EPaper

Scrap this incentive

Busisiwe Mavuso claims “it is absurd (even immoral) in the face of our employment crisis” to say the employment tax incentive (ETI) subsidises employers (“No quick fixes for SA’s economic woes”, August 7). This is wrong-headed however you look at it. Even the incentive’s strongest National Treasury supporters said it would inevitably subsidise jobs that would be created anyway (“deadweight loss”). Even had the policy succeeded in creating the jobs promised, it would still be partially subsidising employers.

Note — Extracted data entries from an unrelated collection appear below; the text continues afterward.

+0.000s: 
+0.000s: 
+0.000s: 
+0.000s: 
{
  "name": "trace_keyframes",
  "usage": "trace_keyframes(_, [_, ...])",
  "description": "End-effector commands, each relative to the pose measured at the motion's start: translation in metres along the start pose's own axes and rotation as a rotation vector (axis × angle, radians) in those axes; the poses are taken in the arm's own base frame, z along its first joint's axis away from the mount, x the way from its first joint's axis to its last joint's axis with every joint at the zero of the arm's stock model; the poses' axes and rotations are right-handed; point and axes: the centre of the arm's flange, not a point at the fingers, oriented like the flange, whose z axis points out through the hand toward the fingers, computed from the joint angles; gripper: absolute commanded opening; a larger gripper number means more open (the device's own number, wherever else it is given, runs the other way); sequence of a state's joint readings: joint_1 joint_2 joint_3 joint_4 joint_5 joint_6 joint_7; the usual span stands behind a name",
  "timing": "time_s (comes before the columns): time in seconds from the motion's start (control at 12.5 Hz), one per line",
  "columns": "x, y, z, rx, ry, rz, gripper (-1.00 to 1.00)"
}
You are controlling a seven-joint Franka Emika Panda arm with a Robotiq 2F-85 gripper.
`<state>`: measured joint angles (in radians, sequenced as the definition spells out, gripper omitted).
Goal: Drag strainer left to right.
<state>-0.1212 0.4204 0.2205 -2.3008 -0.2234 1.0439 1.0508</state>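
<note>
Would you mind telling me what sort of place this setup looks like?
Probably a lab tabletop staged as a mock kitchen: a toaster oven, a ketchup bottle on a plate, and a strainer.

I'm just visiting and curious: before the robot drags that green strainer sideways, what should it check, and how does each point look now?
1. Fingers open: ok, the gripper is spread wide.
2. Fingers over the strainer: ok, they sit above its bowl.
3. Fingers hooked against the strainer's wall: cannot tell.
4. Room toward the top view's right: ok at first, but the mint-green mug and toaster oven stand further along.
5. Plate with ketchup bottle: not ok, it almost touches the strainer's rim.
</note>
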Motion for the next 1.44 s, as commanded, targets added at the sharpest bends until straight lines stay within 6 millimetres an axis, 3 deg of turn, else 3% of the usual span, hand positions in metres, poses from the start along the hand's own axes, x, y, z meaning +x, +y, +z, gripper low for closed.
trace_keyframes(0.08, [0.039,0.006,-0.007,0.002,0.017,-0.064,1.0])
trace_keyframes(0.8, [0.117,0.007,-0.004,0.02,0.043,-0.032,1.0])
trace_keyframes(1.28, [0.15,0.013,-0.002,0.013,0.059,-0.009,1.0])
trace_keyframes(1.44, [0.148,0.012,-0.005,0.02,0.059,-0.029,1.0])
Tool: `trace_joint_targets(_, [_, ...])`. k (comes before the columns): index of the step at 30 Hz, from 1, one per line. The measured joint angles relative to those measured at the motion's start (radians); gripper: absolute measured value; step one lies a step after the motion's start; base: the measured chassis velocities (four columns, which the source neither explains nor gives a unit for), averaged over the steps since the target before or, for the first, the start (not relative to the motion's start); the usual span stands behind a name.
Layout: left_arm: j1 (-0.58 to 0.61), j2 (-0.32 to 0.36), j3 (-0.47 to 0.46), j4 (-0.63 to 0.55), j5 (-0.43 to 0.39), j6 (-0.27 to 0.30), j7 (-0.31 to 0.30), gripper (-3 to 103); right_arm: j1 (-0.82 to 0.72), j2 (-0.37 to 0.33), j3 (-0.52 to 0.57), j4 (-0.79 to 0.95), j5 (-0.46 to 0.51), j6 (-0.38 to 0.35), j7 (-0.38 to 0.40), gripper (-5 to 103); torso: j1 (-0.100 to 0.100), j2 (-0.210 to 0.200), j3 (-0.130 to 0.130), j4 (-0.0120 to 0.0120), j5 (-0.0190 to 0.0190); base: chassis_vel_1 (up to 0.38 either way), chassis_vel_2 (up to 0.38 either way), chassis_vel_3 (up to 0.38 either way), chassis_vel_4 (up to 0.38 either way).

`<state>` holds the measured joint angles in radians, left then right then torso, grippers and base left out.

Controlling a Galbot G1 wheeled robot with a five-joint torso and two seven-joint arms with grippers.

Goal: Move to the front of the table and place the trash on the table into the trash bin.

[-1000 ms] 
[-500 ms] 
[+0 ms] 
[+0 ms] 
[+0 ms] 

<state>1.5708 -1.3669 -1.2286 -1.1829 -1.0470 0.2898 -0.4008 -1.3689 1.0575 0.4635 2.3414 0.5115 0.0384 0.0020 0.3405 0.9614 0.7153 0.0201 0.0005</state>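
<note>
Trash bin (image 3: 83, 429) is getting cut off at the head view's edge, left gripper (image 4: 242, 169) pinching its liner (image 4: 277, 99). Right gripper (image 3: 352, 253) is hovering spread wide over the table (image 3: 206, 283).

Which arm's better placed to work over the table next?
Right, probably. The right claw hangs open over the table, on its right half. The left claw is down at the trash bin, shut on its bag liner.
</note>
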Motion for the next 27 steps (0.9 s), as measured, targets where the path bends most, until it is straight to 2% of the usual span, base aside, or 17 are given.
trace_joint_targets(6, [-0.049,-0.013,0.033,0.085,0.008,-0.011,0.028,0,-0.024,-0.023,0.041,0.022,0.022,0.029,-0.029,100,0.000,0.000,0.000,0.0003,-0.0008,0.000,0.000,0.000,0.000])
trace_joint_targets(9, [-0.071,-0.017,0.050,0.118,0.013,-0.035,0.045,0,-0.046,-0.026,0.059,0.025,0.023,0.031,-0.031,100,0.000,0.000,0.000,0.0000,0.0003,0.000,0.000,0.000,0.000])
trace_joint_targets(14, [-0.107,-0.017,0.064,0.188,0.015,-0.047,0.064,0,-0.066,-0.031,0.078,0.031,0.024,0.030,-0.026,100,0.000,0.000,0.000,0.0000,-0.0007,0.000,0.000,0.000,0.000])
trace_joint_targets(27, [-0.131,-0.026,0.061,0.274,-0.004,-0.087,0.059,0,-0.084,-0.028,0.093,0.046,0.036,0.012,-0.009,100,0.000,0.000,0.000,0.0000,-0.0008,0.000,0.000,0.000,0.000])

Unfortunately, the situation is much worse. In a paper published in 2021 in the journal Development and Change, I provide the most extensive analysis of the ETI to date and show that it was adopted based on misleading evidence and lobbying; no credible case was made that it would create jobs; and subsequent analysis trying to find evidence of job creation has failed to do so by a credible econometric standard.

It follows, simply as a matter of logic, that if the ETI did not lead to job creation, it must have almost entirely subsidised employer profits — to the tune of more than R20bn. The policy was meant to assist the most disadvantaged in society, but instead funnels billions to firms as profits. increasing inequality. It should be scrapped.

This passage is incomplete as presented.